Filter the listing and keep only the lines with the word "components".

--- START ---

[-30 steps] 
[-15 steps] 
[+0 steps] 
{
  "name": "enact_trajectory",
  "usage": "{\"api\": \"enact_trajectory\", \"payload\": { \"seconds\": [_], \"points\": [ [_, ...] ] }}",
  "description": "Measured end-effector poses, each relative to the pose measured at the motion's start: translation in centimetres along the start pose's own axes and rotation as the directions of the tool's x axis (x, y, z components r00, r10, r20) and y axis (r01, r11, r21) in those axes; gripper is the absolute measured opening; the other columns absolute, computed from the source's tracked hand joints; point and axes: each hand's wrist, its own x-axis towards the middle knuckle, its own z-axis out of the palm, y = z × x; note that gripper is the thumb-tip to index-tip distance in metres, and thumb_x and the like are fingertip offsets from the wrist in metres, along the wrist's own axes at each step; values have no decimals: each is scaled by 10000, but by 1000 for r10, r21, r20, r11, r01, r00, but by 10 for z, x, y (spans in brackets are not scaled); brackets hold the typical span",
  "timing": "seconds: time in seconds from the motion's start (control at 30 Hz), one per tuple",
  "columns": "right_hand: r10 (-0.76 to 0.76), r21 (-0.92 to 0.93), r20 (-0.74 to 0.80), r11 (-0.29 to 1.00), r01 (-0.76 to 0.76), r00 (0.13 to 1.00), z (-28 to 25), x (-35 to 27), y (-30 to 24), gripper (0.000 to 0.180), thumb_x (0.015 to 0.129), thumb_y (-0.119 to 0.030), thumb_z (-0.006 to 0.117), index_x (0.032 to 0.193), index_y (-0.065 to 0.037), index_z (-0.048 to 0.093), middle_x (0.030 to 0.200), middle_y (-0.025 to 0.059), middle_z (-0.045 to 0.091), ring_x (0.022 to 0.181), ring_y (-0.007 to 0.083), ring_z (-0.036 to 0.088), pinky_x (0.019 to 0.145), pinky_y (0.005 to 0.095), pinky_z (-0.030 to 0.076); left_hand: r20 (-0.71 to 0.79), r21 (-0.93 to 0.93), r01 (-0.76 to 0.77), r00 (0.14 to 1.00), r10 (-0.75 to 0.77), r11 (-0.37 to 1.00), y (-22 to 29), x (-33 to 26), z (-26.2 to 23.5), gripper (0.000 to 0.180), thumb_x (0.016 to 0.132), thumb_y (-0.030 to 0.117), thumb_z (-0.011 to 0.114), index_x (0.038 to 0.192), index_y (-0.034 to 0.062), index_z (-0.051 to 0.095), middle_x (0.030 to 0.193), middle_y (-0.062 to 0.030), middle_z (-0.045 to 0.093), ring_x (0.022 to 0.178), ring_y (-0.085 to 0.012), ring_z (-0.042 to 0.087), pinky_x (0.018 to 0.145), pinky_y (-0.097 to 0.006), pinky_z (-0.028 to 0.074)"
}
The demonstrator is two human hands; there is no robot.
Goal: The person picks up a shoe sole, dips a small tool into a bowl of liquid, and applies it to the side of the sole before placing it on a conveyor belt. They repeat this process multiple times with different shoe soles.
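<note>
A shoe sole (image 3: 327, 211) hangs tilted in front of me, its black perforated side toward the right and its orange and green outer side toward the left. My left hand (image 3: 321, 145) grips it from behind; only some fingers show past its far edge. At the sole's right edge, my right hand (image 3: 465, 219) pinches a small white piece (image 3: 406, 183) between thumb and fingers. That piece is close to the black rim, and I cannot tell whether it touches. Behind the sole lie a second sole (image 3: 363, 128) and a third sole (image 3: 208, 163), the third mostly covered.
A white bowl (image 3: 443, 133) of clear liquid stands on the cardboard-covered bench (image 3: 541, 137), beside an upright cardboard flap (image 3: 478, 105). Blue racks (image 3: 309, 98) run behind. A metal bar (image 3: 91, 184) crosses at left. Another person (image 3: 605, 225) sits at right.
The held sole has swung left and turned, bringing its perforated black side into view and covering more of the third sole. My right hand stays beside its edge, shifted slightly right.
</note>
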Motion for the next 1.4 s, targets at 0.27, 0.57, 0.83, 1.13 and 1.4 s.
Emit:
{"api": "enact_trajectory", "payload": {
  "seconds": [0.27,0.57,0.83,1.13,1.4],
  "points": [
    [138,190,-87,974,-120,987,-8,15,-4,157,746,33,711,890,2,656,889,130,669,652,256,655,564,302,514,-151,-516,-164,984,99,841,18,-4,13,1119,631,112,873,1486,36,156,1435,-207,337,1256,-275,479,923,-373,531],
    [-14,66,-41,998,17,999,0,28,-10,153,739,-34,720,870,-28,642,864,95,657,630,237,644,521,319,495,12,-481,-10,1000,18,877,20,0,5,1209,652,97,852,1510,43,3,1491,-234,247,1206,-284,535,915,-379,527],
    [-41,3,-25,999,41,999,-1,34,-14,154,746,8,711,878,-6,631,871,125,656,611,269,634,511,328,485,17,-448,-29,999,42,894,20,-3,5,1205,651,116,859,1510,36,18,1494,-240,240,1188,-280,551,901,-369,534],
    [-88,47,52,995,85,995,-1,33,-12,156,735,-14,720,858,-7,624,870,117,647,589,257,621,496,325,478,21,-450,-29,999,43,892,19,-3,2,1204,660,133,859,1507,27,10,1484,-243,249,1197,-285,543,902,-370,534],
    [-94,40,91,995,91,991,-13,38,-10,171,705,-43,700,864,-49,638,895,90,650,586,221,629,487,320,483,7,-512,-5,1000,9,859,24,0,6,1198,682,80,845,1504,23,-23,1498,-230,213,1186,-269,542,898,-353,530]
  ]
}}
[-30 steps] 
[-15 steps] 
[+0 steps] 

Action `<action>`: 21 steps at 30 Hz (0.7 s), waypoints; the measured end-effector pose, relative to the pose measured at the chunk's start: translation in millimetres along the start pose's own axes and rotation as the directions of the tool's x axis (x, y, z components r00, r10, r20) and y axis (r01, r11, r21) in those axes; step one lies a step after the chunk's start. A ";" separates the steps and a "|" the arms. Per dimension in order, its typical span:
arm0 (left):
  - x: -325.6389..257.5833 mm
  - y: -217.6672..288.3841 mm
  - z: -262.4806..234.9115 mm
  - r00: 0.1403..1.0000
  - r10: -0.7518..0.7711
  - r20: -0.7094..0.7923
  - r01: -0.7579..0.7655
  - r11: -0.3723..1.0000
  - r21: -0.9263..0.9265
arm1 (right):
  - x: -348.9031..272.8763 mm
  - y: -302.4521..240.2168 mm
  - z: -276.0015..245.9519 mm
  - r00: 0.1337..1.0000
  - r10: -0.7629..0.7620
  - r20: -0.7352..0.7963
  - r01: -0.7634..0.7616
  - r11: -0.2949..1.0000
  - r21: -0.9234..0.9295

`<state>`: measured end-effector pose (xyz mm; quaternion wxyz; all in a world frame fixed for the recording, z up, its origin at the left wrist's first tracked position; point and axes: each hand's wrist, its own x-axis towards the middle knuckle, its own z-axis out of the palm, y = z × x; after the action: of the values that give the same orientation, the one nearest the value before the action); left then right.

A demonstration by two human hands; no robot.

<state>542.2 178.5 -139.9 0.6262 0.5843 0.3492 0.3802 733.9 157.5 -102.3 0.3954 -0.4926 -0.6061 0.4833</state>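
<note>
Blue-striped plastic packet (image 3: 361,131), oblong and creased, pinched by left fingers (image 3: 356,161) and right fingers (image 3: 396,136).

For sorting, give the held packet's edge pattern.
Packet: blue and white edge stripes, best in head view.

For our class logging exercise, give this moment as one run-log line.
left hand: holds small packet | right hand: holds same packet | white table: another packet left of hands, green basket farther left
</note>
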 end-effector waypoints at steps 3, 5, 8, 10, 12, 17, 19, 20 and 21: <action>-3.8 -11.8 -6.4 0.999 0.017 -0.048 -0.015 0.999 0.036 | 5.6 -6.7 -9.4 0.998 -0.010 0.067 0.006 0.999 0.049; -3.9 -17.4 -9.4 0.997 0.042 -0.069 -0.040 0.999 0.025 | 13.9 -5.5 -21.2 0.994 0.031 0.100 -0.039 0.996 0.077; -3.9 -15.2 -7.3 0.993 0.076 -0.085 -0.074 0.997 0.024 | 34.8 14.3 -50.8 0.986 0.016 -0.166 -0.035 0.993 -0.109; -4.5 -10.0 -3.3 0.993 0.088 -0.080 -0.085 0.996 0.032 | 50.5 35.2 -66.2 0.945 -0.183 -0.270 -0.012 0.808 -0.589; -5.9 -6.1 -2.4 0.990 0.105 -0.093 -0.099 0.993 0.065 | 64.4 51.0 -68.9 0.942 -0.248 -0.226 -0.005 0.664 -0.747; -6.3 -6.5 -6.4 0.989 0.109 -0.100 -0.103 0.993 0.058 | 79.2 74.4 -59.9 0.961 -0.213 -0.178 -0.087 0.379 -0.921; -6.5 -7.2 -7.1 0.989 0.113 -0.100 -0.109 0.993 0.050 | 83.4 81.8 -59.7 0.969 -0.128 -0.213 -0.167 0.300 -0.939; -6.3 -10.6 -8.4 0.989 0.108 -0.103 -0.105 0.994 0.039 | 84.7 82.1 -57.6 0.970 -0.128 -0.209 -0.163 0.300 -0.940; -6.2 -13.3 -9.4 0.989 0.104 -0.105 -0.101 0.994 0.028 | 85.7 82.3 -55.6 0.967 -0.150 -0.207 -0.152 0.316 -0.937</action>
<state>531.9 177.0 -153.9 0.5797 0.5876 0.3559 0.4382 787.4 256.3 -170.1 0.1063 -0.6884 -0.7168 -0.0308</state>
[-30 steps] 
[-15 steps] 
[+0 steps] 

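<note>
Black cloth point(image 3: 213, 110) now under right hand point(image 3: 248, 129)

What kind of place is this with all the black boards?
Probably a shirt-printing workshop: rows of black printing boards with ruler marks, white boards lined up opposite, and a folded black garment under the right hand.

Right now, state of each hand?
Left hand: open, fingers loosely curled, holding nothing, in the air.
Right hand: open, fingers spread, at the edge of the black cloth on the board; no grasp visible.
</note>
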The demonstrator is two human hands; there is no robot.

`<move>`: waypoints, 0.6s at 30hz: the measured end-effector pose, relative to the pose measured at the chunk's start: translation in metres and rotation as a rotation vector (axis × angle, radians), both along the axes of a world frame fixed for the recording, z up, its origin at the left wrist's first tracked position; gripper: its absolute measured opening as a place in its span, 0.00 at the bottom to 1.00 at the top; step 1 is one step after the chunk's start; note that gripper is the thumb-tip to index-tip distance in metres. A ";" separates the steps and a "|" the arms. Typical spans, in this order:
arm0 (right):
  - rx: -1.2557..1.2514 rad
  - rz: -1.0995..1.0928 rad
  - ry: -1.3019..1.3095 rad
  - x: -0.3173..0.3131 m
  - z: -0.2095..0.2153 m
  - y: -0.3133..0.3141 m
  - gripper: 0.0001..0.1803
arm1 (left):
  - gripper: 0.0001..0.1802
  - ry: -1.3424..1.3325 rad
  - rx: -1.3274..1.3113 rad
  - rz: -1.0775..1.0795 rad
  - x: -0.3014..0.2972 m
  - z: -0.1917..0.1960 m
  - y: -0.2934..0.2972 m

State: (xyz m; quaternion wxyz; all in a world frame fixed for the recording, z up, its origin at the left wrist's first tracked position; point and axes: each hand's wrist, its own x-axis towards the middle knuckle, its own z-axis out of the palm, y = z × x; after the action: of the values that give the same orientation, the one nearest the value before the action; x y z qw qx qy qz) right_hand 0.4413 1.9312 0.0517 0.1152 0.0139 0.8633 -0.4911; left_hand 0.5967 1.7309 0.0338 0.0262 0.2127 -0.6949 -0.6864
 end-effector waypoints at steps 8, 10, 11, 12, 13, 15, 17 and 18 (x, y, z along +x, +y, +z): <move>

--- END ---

- Expected answer
  "description": "Measured end-effector poses, each relative to the pose measured at the motion's start: translation in centimetres along the start pose's own axes and rotation as the directions of the tool's x axis (x, y, z components r00, r10, r20) and y axis (r01, r11, r21) in those axes; gripper is the absolute measured opening; the other columns absolute, computed from the source's tracked hand joints; point and axes: each hand's wrist, its own x-axis towards the middle knuckle, its own z-axis out of the palm, y = z × x; note that gripper is the thumb-tip to index-tip distance in metres, and thumb_x and the like are fingertip offsets from the wrist in metres, along the wrist's own axes at each step; values have no decimals: each is scaled by 10000, but by 1000 for r10, r21, r20, r11, r01, r00, but by 10 for z, x, y (spans in brackets are not scaled); brackets hold the typical span",
Action `<action>`: 21 steps at 30 Hz (0.7 s), waypoints; the measured end-effector pose, relative to the pose measured at the chunk's start: translation in millimetres along the start pose's own axes and rotation as the directions of the tool's x axis (x, y, z components r00, r10, r20) and y axis (r01, r11, r21) in those axes; step one lies a step after the chunk's start. A ";" separates the steps and a "|" the arms. Per dimension in order, its typical span:

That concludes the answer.